Still, the ruling shows that IVF, a medical procedure responsible for more than 97,000 live births in the U.S. in 2021, faces significant legal vulnerability in at least some states.
IVF is a complex set of procedures that involves harvesting eggs from a woman’s ovaries, fertilizing them in a lab to turn them into embryos, and then implanting those embryos into a uterus. Frozen embryos are often saved to be used later if an initial implantation is not successful.
The Alabama court called those frozen embryos “unborn children” and ”extrauterine children,” and said that a group of parents whose frozen embryos had been destroyed could sue under a state law that allows parents to bring lawsuits over the wrongful death a child.
Since unused frozen embryos can be destroyed as part of the IVF process, that creates legal risk for the clinics. In a recent statement, the American Society for Reproductive Medicine, which represents reproductive health professionals, said that the ruling makes modern fertility care “unavailable to the people of Alabama.”
On Thursday, state legislators passed a law that would shield fertility clinics from the potential liabilities to which the State Supreme Court ruling exposed it.
Beyond the significant issues for families using IVF, the ruling adds uncertainty for investors. “There’s an inherent risk, a new risk that did not exist prior to the decision, that now exists for Progyny’s utilization trends today,” Michael Cherny, an analyst at Leerink Partners said prior to Alabama’s legislative vote. He rates Progyny stock at Outperform with a $48 target price. Shares closed Thursday at $36.52.

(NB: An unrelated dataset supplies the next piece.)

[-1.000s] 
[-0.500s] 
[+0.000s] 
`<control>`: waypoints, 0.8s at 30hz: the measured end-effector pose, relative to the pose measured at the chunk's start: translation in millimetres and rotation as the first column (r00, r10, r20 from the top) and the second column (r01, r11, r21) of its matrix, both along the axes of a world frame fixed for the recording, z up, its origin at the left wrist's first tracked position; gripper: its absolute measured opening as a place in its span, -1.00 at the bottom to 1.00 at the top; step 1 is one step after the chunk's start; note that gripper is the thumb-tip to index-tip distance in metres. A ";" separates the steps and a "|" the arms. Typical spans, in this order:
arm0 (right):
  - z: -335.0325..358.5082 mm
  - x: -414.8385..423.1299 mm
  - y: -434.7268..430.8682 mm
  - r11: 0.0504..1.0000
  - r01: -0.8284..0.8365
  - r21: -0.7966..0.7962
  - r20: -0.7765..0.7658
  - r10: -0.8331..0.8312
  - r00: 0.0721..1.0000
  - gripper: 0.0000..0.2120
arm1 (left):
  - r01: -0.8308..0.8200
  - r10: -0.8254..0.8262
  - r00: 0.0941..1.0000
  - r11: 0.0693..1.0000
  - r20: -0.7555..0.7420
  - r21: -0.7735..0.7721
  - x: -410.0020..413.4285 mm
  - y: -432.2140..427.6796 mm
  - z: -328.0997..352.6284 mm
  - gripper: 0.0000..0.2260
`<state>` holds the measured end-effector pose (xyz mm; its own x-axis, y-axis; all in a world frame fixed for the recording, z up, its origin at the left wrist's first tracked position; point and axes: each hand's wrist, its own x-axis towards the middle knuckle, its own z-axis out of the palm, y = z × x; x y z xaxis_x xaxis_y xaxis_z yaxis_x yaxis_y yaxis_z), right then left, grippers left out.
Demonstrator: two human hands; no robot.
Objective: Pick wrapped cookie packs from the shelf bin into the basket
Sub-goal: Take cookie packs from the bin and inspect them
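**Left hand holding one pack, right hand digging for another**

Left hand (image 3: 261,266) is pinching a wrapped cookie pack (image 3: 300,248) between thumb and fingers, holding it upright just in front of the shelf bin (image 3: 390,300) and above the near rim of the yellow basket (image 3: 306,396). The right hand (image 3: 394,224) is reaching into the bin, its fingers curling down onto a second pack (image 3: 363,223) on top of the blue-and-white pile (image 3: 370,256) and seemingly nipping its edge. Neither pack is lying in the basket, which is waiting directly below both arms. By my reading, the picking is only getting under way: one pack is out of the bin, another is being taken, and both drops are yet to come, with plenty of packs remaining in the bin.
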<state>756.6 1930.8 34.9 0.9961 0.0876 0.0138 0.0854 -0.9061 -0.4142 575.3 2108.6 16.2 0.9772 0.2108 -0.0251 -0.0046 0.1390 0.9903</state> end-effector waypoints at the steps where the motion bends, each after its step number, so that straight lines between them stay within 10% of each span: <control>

Progyny, one of the few relatively pure-play IVF stocks, has a market value of $3.3 billion and had operating income of $185 million last year. Wall Street analysts see that profit figure growing more than 20% annually for the next several years.
In the U.S., most IVF coverage is provided by commercial health insurers. As coverage has grown more widespread, one factor driving the increase has been the emergence of companies like Progyny, which offer specialized coverage of fertility services.
An employer that contracts with Progyny carves fertility benefits out of its health insurance coverage, and offers it through Progyny instead. There are a handful of similar offerings, including from Kindbody and Carrot Fertility. Progyny is the lone publicly traded name.
Progyny CEO Anevski says that his company’s program leads to better outcomes, including a higher live birth rate and a lower multiple-birth rate than the national average. That saves money for the employer, since it means fewer treatments and fewer costly high-risk pregnancies.
While coverage is growing across the board, Anevski says that Progyny is growing faster than the industry. The company’s members had 58,000 assisted reproductive therapy cycles in 2023, up from 42,600 in 2022 “We continue to grab the largest increase in market share versus all carriers and other competitors,” he said.
Progyny is somewhat insulated from state-specific laws. While some competitors own their own clinics, Progyny contracts with local providers. That gives the company flexibility to offer benefits across state lines for patients who might be prevented from seeking IVF in their own state.
Legislators in Florida had been pushing a bill that some experts said could have made IVF unfeasible in that state, though the bill was held up in the wake of the Alabama ruling.